* _Information shown_
________________________
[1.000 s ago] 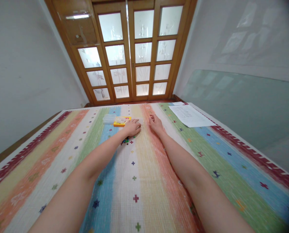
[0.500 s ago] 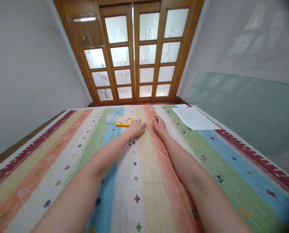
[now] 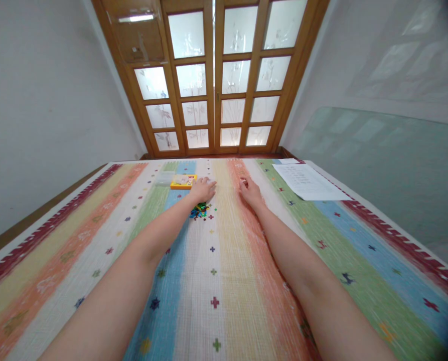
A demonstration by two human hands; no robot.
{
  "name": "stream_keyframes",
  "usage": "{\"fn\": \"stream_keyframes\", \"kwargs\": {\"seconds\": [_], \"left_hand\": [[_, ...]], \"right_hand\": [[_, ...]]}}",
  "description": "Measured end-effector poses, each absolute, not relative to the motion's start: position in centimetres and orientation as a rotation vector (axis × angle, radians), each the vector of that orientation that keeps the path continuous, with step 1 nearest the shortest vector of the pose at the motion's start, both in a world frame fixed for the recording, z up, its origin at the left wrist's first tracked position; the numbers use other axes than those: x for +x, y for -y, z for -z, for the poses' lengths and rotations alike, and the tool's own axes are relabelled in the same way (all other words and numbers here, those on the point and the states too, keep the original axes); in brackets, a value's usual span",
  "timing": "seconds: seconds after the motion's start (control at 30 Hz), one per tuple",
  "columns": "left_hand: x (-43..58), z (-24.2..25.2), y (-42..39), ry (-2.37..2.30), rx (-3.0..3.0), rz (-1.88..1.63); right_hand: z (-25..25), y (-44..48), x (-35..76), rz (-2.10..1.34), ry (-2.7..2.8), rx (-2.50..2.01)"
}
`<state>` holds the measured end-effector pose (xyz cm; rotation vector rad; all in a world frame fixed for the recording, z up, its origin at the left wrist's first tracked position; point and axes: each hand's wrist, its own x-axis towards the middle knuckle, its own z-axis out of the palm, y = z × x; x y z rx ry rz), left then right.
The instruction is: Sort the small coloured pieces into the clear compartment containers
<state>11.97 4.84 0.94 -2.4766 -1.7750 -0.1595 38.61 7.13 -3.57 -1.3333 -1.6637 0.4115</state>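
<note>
My left hand (image 3: 203,189) is stretched out with its fingers apart, palm down. It lies against the right end of a flat yellow box (image 3: 182,185) with printing on top. A clear plastic case or lid (image 3: 164,178) adjoins the box on its left. Just under my left wrist is a small pile of tiny coloured pieces (image 3: 198,211), mostly green and blue. My right hand (image 3: 251,192) rests on the orange stripe, fingers curled into a pinch. Something small and pale may be at its fingertips, too small to name.
A striped cloth (image 3: 242,281) covers the table. A printed sheet of paper (image 3: 308,183) lies at the far right, with another white sheet (image 3: 288,161) behind it. Beyond the table's far edge stand wooden glass-paned doors (image 3: 216,75), with walls on both sides.
My left hand and the yellow box with its clear case have shifted left, and the pile of pieces shows more. My right hand stays pinched in about the same place. The view has tilted slightly.
</note>
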Motion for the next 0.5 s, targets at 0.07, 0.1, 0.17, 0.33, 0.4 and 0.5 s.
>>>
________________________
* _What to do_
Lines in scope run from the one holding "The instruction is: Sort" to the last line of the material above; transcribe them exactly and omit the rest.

* _Answer below_
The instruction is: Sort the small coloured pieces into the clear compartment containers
<state>11.97 4.84 0.94 -2.4766 -1.7750 -0.1595 38.61 7.13 -3.57 -1.3333 -1.6637 0.4115</state>
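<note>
My left hand (image 3: 203,189) is stretched out with its fingers apart, palm down. It lies against the right end of a flat yellow box (image 3: 182,185) with printing on top. A clear plastic case or lid (image 3: 164,178) adjoins the box on its left. Just under my left wrist is a small pile of tiny coloured pieces (image 3: 198,211), mostly green and blue. My right hand (image 3: 251,192) rests on the orange stripe, fingers curled into a pinch. Something small and pale may be at its fingertips, too small to name.
A striped cloth (image 3: 242,281) covers the table. A printed sheet of paper (image 3: 308,183) lies at the far right, with another white sheet (image 3: 288,161) behind it. Beyond the table's far edge stand wooden glass-paned doors (image 3: 216,75), with walls on both sides.
My left hand and the yellow box with its clear case have shifted left, and the pile of pieces shows more. My right hand stays pinched in about the same place. The view has tilted slightly.
</note>
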Motion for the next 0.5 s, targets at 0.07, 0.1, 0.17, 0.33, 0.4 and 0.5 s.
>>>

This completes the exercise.